Anche il rapporto tra due persone assomiglia - tutto sommato - ad un elastico.  Tra me e te può esserci tensione: una tensione che può esser allentata da una buona parola, da un sorriso, da un gesto d'amore.  Ma la tensione tra due persone potrebbe anche - e succede spesso venire esasperata dall'impuntarsi sulla propria posizione, o dal volere la rivincita o dalla vendetta.  In tal caso, una tensione può arrivare al punto di rottura.

Una cosa del genere capita anche nel rapporto di un uomo con Dio.  Può esser bello, armonioso, filiale.  Ma se l'uomo comincia a seguire la tentazione ed uscire dall'amore (atmosfera in cui dovrebbe rimanere immerso sempre anche per essere in armonia con se stesso) il suo rapporto con Dio comincia ad essere teso.  Non è Dio a tirare l'elastico!  Anzi, Egli cede un po', mi tiene agganciato, ma non può seguirmi se io vado lontano in direzione opposta alla sua, opposta al vero amore: allora il mio rapporto con Lui si spezza.  Non sono più agganciato al Padre, non sono più figlio, non sono più nella santità dello Spirito.  Una volta ho imparato a chiamare "veniale" il peccato paragonabile alla tensione dell'elastico e "mortale" quello paragonabile alla sua rottura.

Mortale: è parola grossa.  Indica la fine di una vita.  La vita di Dio in me non respira più, non agisce più, non illumina più.  L'uomo è consegnato a se stesso. 

E' un grosso guaio.  L'uomo “ senza Dio in sé ” è molto diverso dall'uomo “ con Dio in sé ”. Te ne sei mai accorto?  Un uomo morto è ben diverso da un uomo vivo.  Ebbene, la stessa differenza. 

L'uomo “ con Dio in sé ” ha alcune caratteristiche inconfondibili.  Mi è maestro s.
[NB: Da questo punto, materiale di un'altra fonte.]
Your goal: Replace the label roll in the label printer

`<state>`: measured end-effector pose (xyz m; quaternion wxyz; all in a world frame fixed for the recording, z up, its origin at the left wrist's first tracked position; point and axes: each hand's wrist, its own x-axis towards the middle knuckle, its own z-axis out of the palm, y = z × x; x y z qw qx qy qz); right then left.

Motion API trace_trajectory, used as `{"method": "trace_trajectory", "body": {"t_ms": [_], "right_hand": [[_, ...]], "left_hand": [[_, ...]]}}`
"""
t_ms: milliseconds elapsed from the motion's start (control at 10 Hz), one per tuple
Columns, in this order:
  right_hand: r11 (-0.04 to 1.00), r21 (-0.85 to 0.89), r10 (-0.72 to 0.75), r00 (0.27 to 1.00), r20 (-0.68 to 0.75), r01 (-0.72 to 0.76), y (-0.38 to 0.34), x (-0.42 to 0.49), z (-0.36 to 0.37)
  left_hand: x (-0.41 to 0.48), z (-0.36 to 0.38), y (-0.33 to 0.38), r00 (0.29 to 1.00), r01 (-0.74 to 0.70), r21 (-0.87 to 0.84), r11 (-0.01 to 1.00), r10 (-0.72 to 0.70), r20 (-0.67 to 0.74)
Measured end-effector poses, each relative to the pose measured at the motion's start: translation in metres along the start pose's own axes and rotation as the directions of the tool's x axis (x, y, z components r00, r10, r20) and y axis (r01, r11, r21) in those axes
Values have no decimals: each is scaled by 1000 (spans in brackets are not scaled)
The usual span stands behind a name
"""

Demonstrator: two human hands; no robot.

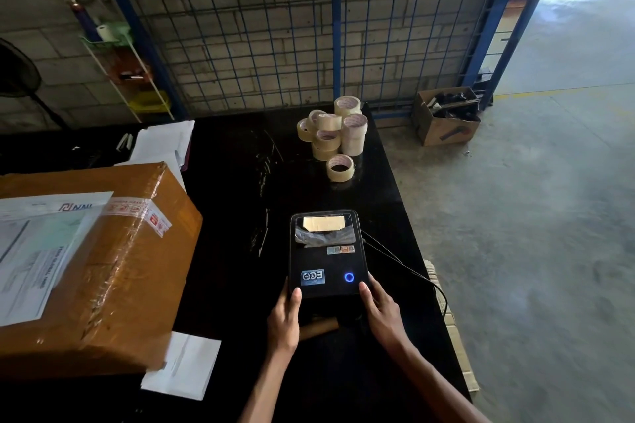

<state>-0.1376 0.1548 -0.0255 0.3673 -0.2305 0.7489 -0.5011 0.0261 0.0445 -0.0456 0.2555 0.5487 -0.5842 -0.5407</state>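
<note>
The black label printer point(326, 254) stands on the black table point(233, 182), its lid down and a blue ring light lit near the front. Through the window at its far end I see a brown cardboard core. My left hand point(285, 318) grips the printer's front left corner with the thumb on top. My right hand point(379, 307) grips the front right corner in the same way. Between my wrists a brown cardboard tube point(318, 328) lies on the table, partly hidden by my left hand.
A large taped cardboard box point(103, 271) with a document pouch fills the left. Loose papers point(182, 366) lie by it. Several rolls of clear tape point(335, 132) are stacked at the far side. A black cable point(405, 268) runs off the table's right edge. A blue wire fence stands behind.
</note>
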Motion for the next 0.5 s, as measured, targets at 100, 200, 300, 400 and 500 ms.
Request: {"method": "trace_trajectory", "body": {"t_ms": [100,200,300,400,500], "right_hand": [[1000,2,11,1000,-1,-11,0,-1,0],[1000,-9,14,1000,2,-14,-2,0,0],[1000,-16,-5,1000,3,5,2,-2,1],[1000,-25,8,1000,-4,-8,-2,2,0],[1000,-6,10,1000,-16,-10,7,-3,4]], "left_hand": [[0,-1,1,1000,13,16,1000,-13,-3],[0,-1,3,1000,31,18,999,-31,5],[-3,-1,2,1000,10,6,1000,-10,3],[1,-1,4,999,37,-11,999,-37,-3],[-5,-2,-4,1000,-14,-80,997,15,23]]}}
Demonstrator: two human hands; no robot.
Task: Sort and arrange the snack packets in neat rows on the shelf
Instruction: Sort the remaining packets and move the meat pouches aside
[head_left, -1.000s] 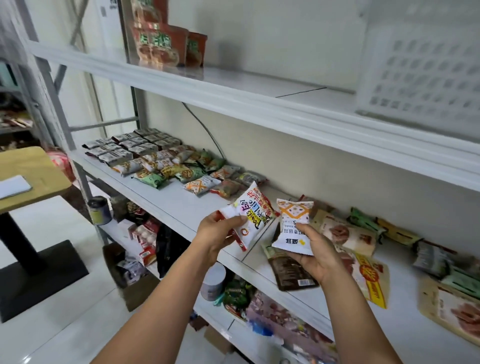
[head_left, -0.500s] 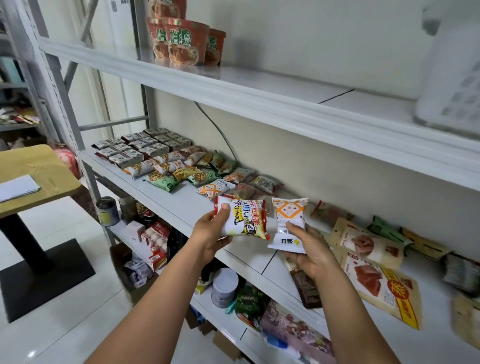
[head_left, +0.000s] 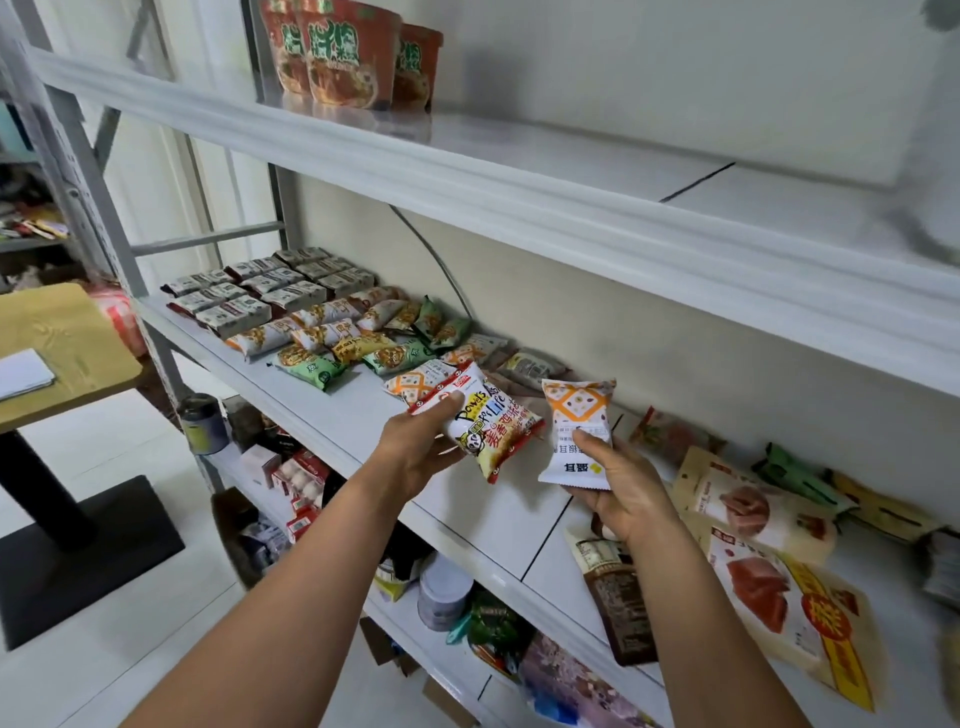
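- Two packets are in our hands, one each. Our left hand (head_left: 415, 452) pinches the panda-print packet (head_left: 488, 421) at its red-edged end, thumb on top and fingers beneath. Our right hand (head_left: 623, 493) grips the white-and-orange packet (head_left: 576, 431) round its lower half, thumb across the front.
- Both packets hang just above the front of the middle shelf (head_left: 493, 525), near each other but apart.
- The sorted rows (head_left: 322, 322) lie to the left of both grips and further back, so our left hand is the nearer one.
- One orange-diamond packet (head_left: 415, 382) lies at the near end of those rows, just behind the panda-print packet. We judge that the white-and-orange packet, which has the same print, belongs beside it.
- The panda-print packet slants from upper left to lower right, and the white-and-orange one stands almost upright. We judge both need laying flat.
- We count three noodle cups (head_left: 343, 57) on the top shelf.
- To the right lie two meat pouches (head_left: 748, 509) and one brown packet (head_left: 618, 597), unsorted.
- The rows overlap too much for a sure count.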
Paolo.  L'uomo “ in grazia di Dio ” è capace di “ amore, gioia, pace, pazienza, benevolenza, bontà, fedeltà, mitezza, dominio di sé ”. Hai letto troppo in fretta: rileggi adagio, cerca di impiegare dieci minuti a leggere queste nove parole.  Potresti prendere una parola al giorno per fare una novena allo Spirito Santo, una novena di supplica e di prova della vita di Dio in te.  Queste nove parole sono come la prova del nove che usavi per vedere se le tue moltiplicazioni erano esatte.  Se queste parole non trovano riscontro in me, il mio rapporto con Dio non è agganciato bene.  Te lo dico per esperienza. 

L'uomo “ senza Dio in sé ” ha ben altre caratteristiche.  Nel suo cuore è nascosta la paura.  Oh, forse è coraggioso, ma c'è molta paura: non si lascia vedere fino in fondo.  Ha qualcosa da nascondere.  Sfugge i momenti di vero rapporto umano, come quelli del grande dolore o della grande gioia.  Li sfugge evitando di incontrarli o travolgendo con la superficialità o con la menzogna, con la rabbia o con la scherzosità... Forse non mi capisci: pazienza, rimane alla prova del nove. 

L'uomo fuori della grazia di Dio, in peccato mortale, non è bello, non dà gioia, non infonde speranza né coraggio la sua presenza.  E' come una fontana disseccata, o come “ una coppa d'oro colma di vino pregiato in cui naviga una mosca nera ”: chi se la accosta alla bocca? 

Talvolta l'uomo può arrivare a questo punto non solo con gesti o azioni clamorose quali un grosso furto, un omicidio, la bestemmia volontaria, la fornicazione, l'adulterio, l'aborto, l'idolatria, il giuramento falso, ma anche poco per volta, quasi senza accorgersi, coi distanziarsi dal suo Dio in modo lento e costante.  Direi che muore di fame.  Uno che per settimane o mesi non si nutre della parola di Dio, non cerca la vera preghiera, non si tiene a contatto con la vita degli altri discepoli del Signore, a quel tale vengono a mancare poco a poco le forze, la luce, l'udito, il vero amore.  Poi t'accorgi che non lo distingui più dai pagani.  Non trovi più in lui alcun segno d'esser figlio del Padre dei cieli; primo fra tutti gli viene a mancare la volontà di perdonare ai suoi nemici.  E' morto, senza Vita.